Key Takeaways
- IKEA is a privately held company that sells furniture and home goods through physical stores and online platforms around the world.
- The company operates through a complex corporate structure that has historically helped its parent entities manage and reduce tax liabilities.
- IKEA’s profitability can be affected by shifts in operating costs, supply chains, and global economic conditions.
- The company continues to expand its presence globally, including the U.S., through new stores and distribution locations.
IKEA is a Swedish multinational company that was founded in 1943 by 17-year-old Ingvar Kamprad. It is one of the world’s largest private companies and is one of the world’s largest furniture retailers.
Most IKEA stores are operated by Ingka Holding, which is owned by the Netherlands-based Stichting Ingka Foundation. The organization is among the world’s largest charitable foundations. This ownership structure helps protect IKEA from hostile takeovers, letting the company operate independently while supporting philanthropic activities through the foundation.
IKEA’s Industry
IKEA sells home furnishings and is the world’s largest furniture retailer. The company is known for its simple Nordic designs, affordable prices, and furniture that customers assemble at home. Its large stores include cafeterias and food markets.
IKEA’s main competitors are Target (TGT), Walmart (WMT), Amazon (AMZN), Wayfair (W), CB2, Pottery Barn, and Overstock. It doesn’t operate in the luxury space but seeks to offer well-designed furniture at affordable costs, hence its popularity.
IKEA’s Financials
For the fiscal year (FY) 2025, Inter IKEA Group had total revenues of €26.31 billion. Sales of goods made up €24.86 billion, and franchise fees made up €1.32 billion. Total revenue dropped slightly by less than 1% from fiscal year 2024.

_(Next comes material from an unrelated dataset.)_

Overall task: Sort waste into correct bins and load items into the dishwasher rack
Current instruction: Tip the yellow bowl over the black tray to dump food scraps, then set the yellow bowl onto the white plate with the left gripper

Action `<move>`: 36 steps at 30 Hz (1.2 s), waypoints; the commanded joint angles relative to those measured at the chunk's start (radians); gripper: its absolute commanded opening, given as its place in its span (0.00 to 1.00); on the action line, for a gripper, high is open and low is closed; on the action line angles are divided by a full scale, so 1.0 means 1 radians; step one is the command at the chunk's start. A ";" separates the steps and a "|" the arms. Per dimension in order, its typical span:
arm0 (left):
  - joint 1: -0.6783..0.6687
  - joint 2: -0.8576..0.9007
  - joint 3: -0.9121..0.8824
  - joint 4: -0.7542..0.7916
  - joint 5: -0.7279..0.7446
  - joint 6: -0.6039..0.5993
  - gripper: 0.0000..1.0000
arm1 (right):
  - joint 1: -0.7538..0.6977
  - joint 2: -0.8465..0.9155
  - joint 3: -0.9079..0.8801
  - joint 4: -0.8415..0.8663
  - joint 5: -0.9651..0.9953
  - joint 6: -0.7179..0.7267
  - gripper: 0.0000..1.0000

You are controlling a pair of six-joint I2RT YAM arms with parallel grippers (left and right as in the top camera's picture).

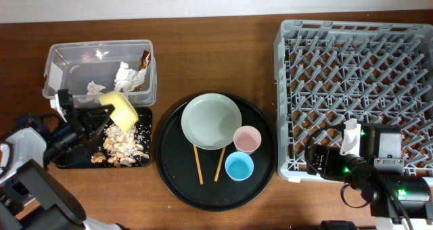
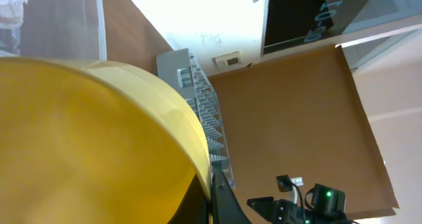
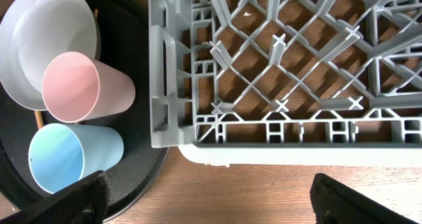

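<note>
My left gripper point(image 1: 107, 113) is shut on the rim of the small yellow bowl point(image 1: 124, 110), which is tipped on its side over the flat black tray point(image 1: 61, 164); the bowl fills the left wrist view point(image 2: 92, 145). Brownish food scraps point(image 1: 123, 143) lie on that tray. The clear tub point(image 1: 61, 57) behind it holds white tissues point(image 1: 124, 76) and a dark wrapper point(image 1: 144, 57). The grey-green plate point(image 1: 211, 120), pink cup point(image 1: 247, 139) and light blue cup point(image 1: 239, 166) sit on the round black tray point(image 1: 179, 182). My right gripper point(image 3: 208, 197) is open and empty by the grey dishwasher rack point(image 1: 352, 88).
Two wooden chopsticks point(image 1: 198, 164) lie on the round tray below the plate. The rack's front left corner point(image 3: 165, 118) is just ahead of the right gripper, with the two cups point(image 3: 72, 85) to its left. Bare wood lies between the trays.
</note>
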State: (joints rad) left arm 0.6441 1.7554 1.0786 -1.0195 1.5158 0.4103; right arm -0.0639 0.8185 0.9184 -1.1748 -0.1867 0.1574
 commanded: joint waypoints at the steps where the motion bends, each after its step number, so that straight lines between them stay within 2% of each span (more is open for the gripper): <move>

The company’s net income for fiscal year 2025 was €1.50 billion, a 32% decrease from €2.2 billion in fiscal year 2024. The reason is due to increases in the cost of goods sold and operating costs.
History and Leadership
IKEA was founded in 1943 by Ingvar Kamprad. He started off by selling pens and wallets in his hometown of Småland in Sweden. His father gave him a small amount of money, and with that, he started the roots of IKEA in 1948 by selling furniture.
In 1953, IKEA adopted the flatpack method of selling and delivering furniture to avoid high costs and high damage rates when delivering. From there, the company focused on keeping prices low due to high turnover and direct delivery.
In 1960, the company began expanding out of Sweden with stores in Denmark and Norway. In the 1970s, it expanded further, opening stores in Japan, Australia, Austria, Canada, Germany, Hong Kong, and Singapore, among others.
The company is owned by Ingka Holding, whose mission statement is “to create a better everyday life for the many people. We do this by living our values of togetherness, simplicity, and responsibility—and by creating good and affordable home furnishing solutions. As we do this, we strive to make a positive impact on the planet by acting.”
The purpose of the group’s structure of owning a holding company that controls the furniture outlets is to minimize taxes. There’s even an additional layer to the company’s structure: its intellectual property (IP) and intangible assets, including its logo, are owned by a separate company.
Jakub Jankowski is Inter IKEA Group’s current chief executive officer (CEO), and its chief financial officer (CFO) is Henrik Elm.
Recent Developments
IKEA opened 14 new stores in the U.S. in 2025, with additional store openings planned for 2026. It’s also focusing on smaller stores with a plan to open 20 new small outlets across Europe and North America in smaller cities. These stores will focus on “everyday essentials,” carrying home furnishings and accessories.
The retailer is also investing in technology. The Ingka Group bought a logistics company that will help it plan delivery routes and track shipments.